A deep neural network f consists of one fully connected network and one batch normalization layer. (e.g., f = FCN + BN)
Given a dataset with inputs x and y, can the following property hold?
f(x+y) = f(x) + f(y)
I think the fully connected network naturally preserves linearity. As for batch normalization, since x, y and x+y are normalized using the mean and standard deviation of the entire batch, they undergo normalization with the same mean and standard deviation. As a result, batch normalization also appears to be linear.
Is there a case where batch normalization preserves linearity, or does it introduce non-linearity that prevents this property from holding?
Very short answer: No, batch normalization cannot be considered a linear transformation.
Short answer: You have to be careful in assuming linearity for your described model, but not only for the reason that you mentioned. In short,
Combining the criteria of additivity and homogeneity, we can call a function f linear if and only if it fulfills the following criterion:
f(α·x + β·y) = α·f(x) + β·f(y).
A fully connected layer l without a bias term (e.g. torch.nn.Linear(…, bias=False)
) is defined as
l(x) = xWT.
It is linear, since
l(α·x + β·y) = (α·x + β·y)WT = α·xWT + β·yWT = α·l(x) + β·l(y).
A fully connected layer l with a bias term (e.g. torch.nn.Linear(…, bias=True)
) is defined as
l(x) = xWT + b.
It is not linear, since
l(α·x + β·y) = (α·x + β·y)WT + b,
while
α·l(x) + β·l(y) = α·(xWT + b) + β·(yWT + b) = (α·x + β·y)WT + (α + β)·b.
This might be confusing, since the very name of the fully connected layer, Linear
, implies differently. However, its name stems from a definition of "linear" that is different from the one we use here.

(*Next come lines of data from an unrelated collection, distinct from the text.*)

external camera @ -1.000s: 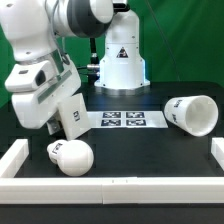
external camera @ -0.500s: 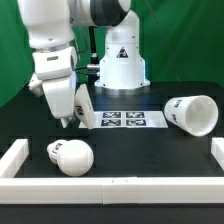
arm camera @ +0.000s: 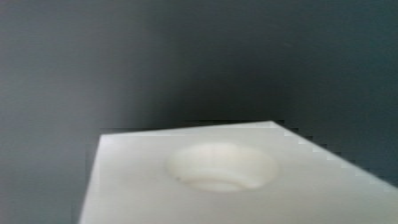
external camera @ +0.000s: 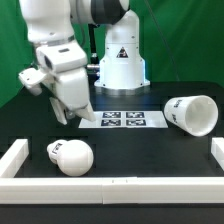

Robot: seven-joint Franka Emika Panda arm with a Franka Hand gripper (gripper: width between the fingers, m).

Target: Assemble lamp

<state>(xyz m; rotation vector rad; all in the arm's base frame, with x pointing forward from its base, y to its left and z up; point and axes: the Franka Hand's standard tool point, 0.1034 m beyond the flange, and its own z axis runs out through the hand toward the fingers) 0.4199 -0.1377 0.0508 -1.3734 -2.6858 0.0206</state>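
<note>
My gripper (external camera: 70, 103) is shut on the blocky white lamp base (external camera: 78, 100) and holds it tilted above the table, over the exterior view's left end of the marker board (external camera: 125, 121). In the wrist view the base (arm camera: 160, 190) fills the near part of the picture and shows its round socket (arm camera: 226, 166); my fingers do not show there. The round bulb (external camera: 71, 157) lies on the table in front of and below the base. The cup-shaped shade (external camera: 192, 113) lies on its side at the exterior view's right.
The arm's white pedestal (external camera: 120, 62) stands at the back behind the marker board. A low white rail (external camera: 15, 157) borders the table at the left, front and right (external camera: 217, 152). A green curtain hangs behind.
The arm has swung the base from low at the left up and to the right, and has turned it so it hangs tilted over the marker board's end. Bulb and shade have not moved.
</note>
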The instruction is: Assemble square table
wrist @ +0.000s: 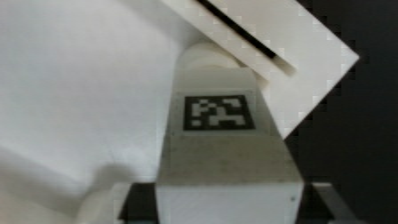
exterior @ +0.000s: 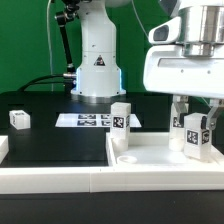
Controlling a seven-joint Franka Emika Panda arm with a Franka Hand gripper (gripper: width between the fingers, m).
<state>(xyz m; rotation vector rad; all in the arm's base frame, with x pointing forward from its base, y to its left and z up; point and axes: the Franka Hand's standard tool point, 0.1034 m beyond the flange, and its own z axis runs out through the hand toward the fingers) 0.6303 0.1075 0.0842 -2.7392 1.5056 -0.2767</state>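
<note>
Now your claw (exterior: 193, 140) pinches the held leg (wrist: 219, 150) upright, low over the table top (exterior: 140, 166), on the exterior view's right. A second leg (exterior: 121, 117) stands on that top, but you cannot tell if it is fixed. A third leg (exterior: 18, 118) sits on the black table (exterior: 55, 142), well apart. Most of the work looks still to do.

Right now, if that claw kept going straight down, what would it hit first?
The gripper points down, closed on a white leg. That leg's lower end would meet the white table top first, if it is not resting there already; depth is unclear.
</note>
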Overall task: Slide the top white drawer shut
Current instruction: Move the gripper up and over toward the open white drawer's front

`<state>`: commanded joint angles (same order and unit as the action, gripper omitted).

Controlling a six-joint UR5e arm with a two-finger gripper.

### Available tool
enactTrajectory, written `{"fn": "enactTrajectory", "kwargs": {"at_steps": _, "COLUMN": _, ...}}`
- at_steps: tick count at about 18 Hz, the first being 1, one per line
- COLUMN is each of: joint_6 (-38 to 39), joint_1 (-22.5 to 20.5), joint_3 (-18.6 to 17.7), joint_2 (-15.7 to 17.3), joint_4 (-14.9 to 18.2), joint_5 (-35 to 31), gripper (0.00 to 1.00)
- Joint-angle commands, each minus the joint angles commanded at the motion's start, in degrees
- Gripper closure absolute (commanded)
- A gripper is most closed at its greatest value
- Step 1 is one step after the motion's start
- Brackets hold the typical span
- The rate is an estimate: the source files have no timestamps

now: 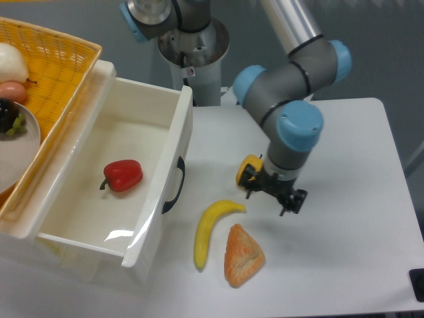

We can similarly examine the batch norm layer, and we will find that even without its affine parameters, and thus without a bias term (e.g. torch.nn.BatchNorm1d(…, affine=False)
), it is not linear:
The batch norm layer n without its affine parameters (i.e. without the learned scaling parameters that are called β and γ in the Wikipedia article on batch normalization) is defined as
n(x) = (x - μ) / σ.
It is not linear since
n(α·x + β·y) = (α·x + β·y - μ) / σ,
while
α·n(x) + β·n(y) = α·(x - μ) / σ + β·(y - μ) / σ = (α·x + β·y - (α + β)·μ) / σ.
The same argument applies with the affine parameters enabled (e.g. torch.nn.BatchNorm1d(…, affine=True)
).
Here is a basic example that demonstrates the results from above in code:
import torch
torch.manual_seed(42)
batch_size, input_size, output_size = 4, 3, 1
batch_x, batch_y = (torch.randn(batch_size, input_size) for _ in range(2))
class Model(torch.nn.Module):
def __init__(self, input_size, output_size, use_bias, use_bn_mean):
super().__init__()
self.use_bias = use_bias
self.use_bn_mean = use_bn_mean
self.fc = torch.nn.Linear(input_size, output_size, bias=use_bias)
self.bn = torch.nn.BatchNorm1d(output_size)
# Init mean / var with non-identity values (i.e mean≠0, var≠1)
torch.nn.init.constant_(self.bn.running_mean, 4.2 if use_bn_mean else 0.)
torch.nn.init.constant_(self.bn.running_var, 1.5)
# Init affine params with non-identity values (i.e bias≠0, weight≠1)
torch.nn.init.constant_(self.bn.bias, 1.3 if use_bias else 0.)
torch.nn.init.constant_(self.bn.weight, 2.5)
def forward(self, x): return self.bn(self.fc(x))
with torch.no_grad():
for use_bias in (True, False):
for use_bn_mean in (True, False):
model = Model(input_size, output_size, use_bias, use_bn_mean)
model.eval()
out_sum_before = model(.5 * batch_x + .3 * batch_y)
out_sum_after = .5 * model(batch_x) + .3 * model(batch_y)
is_linear = (out_sum_after - out_sum_before).abs().max() < 1e-5
print(f"Model is {'' if is_linear else 'not '}linear for "
f"{model.use_bias=}, {model.use_bn_mean=}.")
This prints:
Model is not linear for model.use_bias=True, model.use_bn_mean=True.
Model is not linear for model.use_bias=True, model.use_bn_mean=False.
Model is not linear for model.use_bias=False, model.use_bn_mean=True.
Model is linear for model.use_bias=False, model.use_bn_mean=False.
That is: only if we suppress all bias terms, as well as the mean of the batch norm (which, I guess, defies the purpose of using batch normalization), our network will behave as a linear function. Also, this is only true during inference, when the batch norm layer uses the same, global standard deviation value for all batches.